I never understand such remarcs > Given the power requirements per card, a back ...

chongli · on Nov 10, 2019

So what? Training model is the hardest part, then you just reuse results

I doubt anyone is going to want to run a 33GB model on their phone.

So what? I can't run weather simulation on my laptop.

You only need to run the weather simulation once and then broadcast your forecast to everyone’s devices. You can’t do that with NLP. In order to be useful, NLP models need to run on different input data for every user. With a giant 33GB model, that means round-tripping to the data centre.

If you have to run everything in the cloud, your applications are limited. The cost is also very high, given that there are way more user devices than servers in the world. That means you need to build more data centres if you plan to run these giant models for every application you want to offer your users.

phoboslab · on Nov 10, 2019

> I doubt anyone is going to want to run a 33GB model on their phone.

Why not? Many modern phones have upwards of 512GB of storage. 33 GB for a useful model seems entirely reasonable to me.

chongli · on Nov 10, 2019

That’s for one application. Phones have dozens of apps. If they all use different, giant models like this, then 512GB won’t be nearly enough.

Moreover, what is the performance going to be like? It can’t be too spectacular if your model doesn’t fit in RAM. 33GB is manageable on a beefy server with a ton of RAM. You’re not going to have the same luxury on your phone.

The other major aspect of it is memory bandwidth.
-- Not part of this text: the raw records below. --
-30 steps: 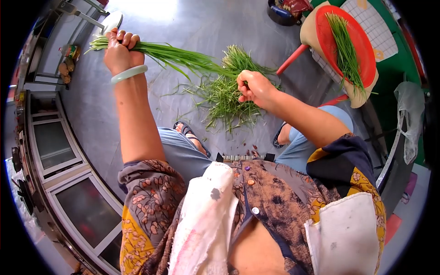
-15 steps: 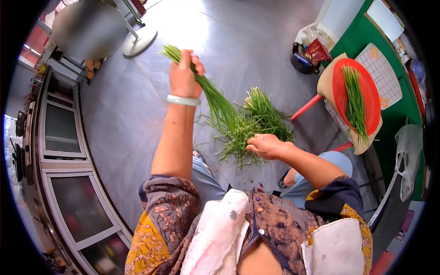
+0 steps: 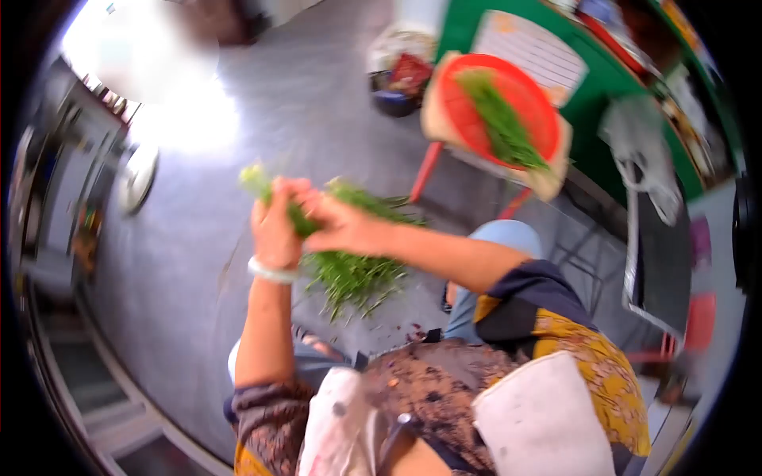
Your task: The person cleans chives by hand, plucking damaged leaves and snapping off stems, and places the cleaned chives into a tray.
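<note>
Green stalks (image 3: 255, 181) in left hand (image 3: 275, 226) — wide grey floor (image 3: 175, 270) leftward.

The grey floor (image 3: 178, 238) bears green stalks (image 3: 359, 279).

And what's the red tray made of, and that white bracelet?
Red tray: probably plastic, because its bright red looks even; blur hides any shine. White bracelet: a pale, smooth-looking ring, maybe stone, glass or plastic; I can't tell which.
</note>
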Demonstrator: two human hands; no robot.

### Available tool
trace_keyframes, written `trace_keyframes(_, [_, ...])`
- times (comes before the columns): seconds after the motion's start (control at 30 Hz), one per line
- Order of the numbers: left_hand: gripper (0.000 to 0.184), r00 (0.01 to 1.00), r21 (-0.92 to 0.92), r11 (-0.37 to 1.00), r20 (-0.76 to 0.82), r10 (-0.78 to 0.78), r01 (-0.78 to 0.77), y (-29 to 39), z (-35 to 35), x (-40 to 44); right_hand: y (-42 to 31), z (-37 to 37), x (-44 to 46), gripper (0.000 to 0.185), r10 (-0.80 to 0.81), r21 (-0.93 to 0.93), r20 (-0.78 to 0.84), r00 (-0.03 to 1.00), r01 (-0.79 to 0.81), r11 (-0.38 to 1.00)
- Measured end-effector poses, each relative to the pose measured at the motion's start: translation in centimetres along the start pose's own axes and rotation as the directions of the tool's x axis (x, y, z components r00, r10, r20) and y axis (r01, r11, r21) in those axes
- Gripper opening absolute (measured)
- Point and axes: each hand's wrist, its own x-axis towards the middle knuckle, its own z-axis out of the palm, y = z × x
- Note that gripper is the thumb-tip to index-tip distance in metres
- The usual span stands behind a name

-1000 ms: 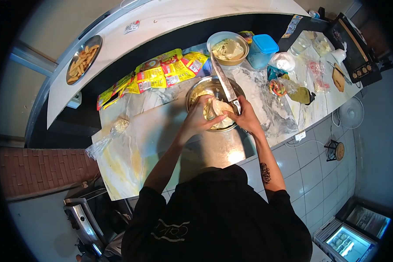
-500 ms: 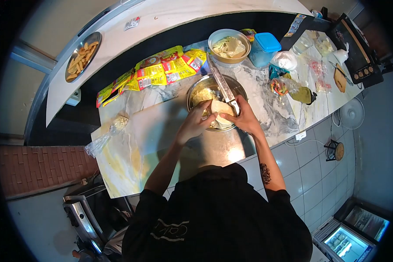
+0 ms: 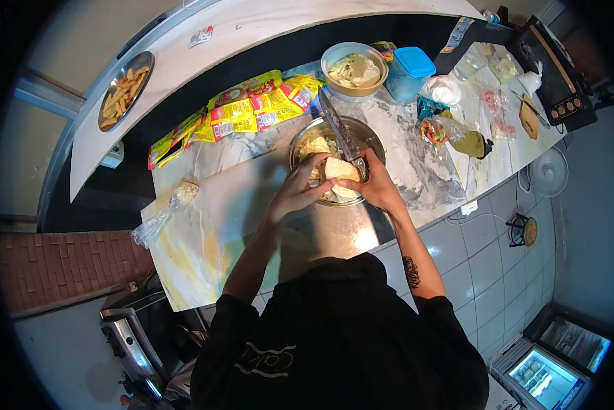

If the model was designed to run on a high end GPU, with all 33GB stored in graphics memory, then it’s going to perform terribly if it has to be paged in and out of flash on a phone.

sgt101 · on Nov 10, 2019

What are the applications of deep learning that look like weather simulations (as in one run -> results to 10m people?) In my experience deep learning systems are aimed at applications that are single use 1 run -> 1 person.

The training cost is more important than you think as well. To train a model normally requires 10's or 100's of experiments, meaning that we are consuming 30 -> 3k people's carbon, and the application of the model is typically narrow, so we end up doing 4 or 5 projects per year per group... meaning that we could spend 10's of k carbon per team to produce $10m's benefit. I wonder if we can justify this at all?